» **About this task**
Every record needs to be restated word for word.
*** Opening of Records for the task ***
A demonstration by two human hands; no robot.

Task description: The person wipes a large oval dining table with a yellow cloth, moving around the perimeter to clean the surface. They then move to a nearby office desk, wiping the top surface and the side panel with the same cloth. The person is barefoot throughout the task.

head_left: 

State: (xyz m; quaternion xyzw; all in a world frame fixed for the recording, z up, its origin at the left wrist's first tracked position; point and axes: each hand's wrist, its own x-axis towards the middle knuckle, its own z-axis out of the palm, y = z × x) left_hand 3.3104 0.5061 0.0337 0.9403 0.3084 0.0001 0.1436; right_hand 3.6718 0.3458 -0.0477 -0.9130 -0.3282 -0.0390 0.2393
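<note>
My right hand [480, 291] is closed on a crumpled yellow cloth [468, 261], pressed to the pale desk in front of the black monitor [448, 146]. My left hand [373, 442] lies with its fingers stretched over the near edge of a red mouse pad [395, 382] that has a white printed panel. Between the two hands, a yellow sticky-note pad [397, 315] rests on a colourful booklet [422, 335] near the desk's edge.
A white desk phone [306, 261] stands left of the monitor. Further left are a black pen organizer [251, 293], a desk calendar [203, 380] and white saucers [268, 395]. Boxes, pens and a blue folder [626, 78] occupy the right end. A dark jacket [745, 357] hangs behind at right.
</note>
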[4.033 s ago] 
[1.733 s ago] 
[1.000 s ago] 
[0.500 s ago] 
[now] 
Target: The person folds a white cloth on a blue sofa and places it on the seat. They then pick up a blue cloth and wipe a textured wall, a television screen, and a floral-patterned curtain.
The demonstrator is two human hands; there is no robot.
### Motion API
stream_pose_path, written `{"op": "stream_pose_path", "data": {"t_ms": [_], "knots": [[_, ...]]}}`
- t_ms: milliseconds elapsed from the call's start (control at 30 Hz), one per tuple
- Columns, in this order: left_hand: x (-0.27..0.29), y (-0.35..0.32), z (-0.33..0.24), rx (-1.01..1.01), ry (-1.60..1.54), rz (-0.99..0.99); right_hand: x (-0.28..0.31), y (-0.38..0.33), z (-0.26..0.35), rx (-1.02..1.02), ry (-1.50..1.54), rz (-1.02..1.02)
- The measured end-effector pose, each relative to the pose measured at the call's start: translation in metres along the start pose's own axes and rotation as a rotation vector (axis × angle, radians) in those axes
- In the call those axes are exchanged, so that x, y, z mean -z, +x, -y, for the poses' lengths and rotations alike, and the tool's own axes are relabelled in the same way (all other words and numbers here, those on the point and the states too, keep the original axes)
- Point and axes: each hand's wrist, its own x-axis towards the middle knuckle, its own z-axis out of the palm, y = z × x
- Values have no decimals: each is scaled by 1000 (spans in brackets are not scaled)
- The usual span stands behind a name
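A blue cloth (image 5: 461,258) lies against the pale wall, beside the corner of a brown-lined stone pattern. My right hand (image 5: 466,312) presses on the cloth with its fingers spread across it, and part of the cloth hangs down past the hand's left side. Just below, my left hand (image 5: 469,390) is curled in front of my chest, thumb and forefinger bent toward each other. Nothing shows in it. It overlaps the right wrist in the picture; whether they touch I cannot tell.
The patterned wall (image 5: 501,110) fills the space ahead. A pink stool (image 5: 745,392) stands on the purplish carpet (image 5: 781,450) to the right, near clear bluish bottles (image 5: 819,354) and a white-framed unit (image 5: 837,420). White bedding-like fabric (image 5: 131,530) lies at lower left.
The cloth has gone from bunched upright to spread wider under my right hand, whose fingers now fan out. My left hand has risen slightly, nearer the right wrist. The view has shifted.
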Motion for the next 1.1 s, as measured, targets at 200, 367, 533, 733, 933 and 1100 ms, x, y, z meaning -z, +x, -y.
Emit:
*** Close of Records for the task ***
» **Written answer**
A demonstration by two human hands; no robot.

Task description: The person wipes a large oval dining table with a yellow cloth, moving around the perimeter to clean the surface. They then move to a nearby office desk, wiping the top surface and the side panel with the same cloth. The person is barefoot throughout the task.

head_left: 

State: (xyz m; quaternion xyzw; all in a world frame fixed for the recording, z up, its origin at the left wrist's first tracked position; point and axes: each hand's wrist, its own x-axis towards the middle knuckle, its own z-axis out of the palm, y = z × x) left_hand 3.3104 0.5061 0.0337 0.9403 0.3084 0.0001 0.1436; right_hand 3.6718 0.3458 -0.0477 -0.9130 -0.3282 -0.0390 0.2393
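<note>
My right hand [480, 291] is closed on a crumpled yellow cloth [468, 261], pressed to the pale desk in front of the black monitor [448, 146]. My left hand [373, 442] lies with its fingers stretched over the near edge of a red mouse pad [395, 382] that has a white printed panel. Between the two hands, a yellow sticky-note pad [397, 315] rests on a colourful booklet [422, 335] near the desk's edge.
A white desk phone [306, 261] stands left of the monitor. Further left are a black pen organizer [251, 293], a desk calendar [203, 380] and white saucers [268, 395]. Boxes, pens and a blue folder [626, 78] occupy the right end. A dark jacket [745, 357] hangs behind at right.
</note>
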[4.033 s ago] 
[1.733 s ago] 
[1.000 s ago] 
[0.500 s ago] 
[now] 
Target: The person folds a white cloth on a blue sofa and places it on the seat. They then pick up a blue cloth and wipe a textured wall, a television screen, and a floral-patterned curtain.
The demonstrator is two human hands; there is no robot.
### Motion API
stream_pose_path, written `{"op": "stream_pose_path", "data": {"t_ms": [_], "knots": [[_, ...]]}}`
- t_ms: milliseconds elapsed from the call's start (control at 30 Hz), one per tuple
- Columns, in this order: left_hand: x (-0.27..0.29), y (-0.35..0.32), z (-0.33..0.24), rx (-1.01..1.01), ry (-1.60..1.54), rz (-0.99..0.99); right_hand: x (-0.28..0.31), y (-0.38..0.33), z (-0.26..0.35), rx (-1.02..1.02), ry (-1.50..1.54), rz (-1.02..1.02)
- The measured end-effector pose, each relative to the pose measured at the call's start: translation in metres along the start pose's own axes and rotation as a rotation vector (axis × angle, radians) in those axes
- In the call those axes are exchanged, so that x, y, z mean -z, +x, -y, for the poses' lengths and rotations alike, and the tool's own axes are relabelled in the same way (all other words and numbers here, those on the point and the states too, keep the original axes)
- Point and axes: each hand's wrist, its own x-axis towards the middle knuckle, its own z-axis out of the palm, y = z × x
- Values have no decimals: each is scaled by 1000 (spans in brackets are not scaled)
- The usual span stands behind a name
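A blue cloth (image 5: 461,258) lies against the pale wall, beside the corner of a brown-lined stone pattern. My right hand (image 5: 466,312) presses on the cloth with its fingers spread across it, and part of the cloth hangs down past the hand's left side. Just below, my left hand (image 5: 469,390) is curled in front of my chest, thumb and forefinger bent toward each other. Nothing shows in it. It overlaps the right wrist in the picture; whether they touch I cannot tell.
The patterned wall (image 5: 501,110) fills the space ahead. A pink stool (image 5: 745,392) stands on the purplish carpet (image 5: 781,450) to the right, near clear bluish bottles (image 5: 819,354) and a white-framed unit (image 5: 837,420). White bedding-like fabric (image 5: 131,530) lies at lower left.
The cloth has gone from bunched upright to spread wider under my right hand, whose fingers now fan out. My left hand has risen slightly, nearer the right wrist. The view has shifted.
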Motion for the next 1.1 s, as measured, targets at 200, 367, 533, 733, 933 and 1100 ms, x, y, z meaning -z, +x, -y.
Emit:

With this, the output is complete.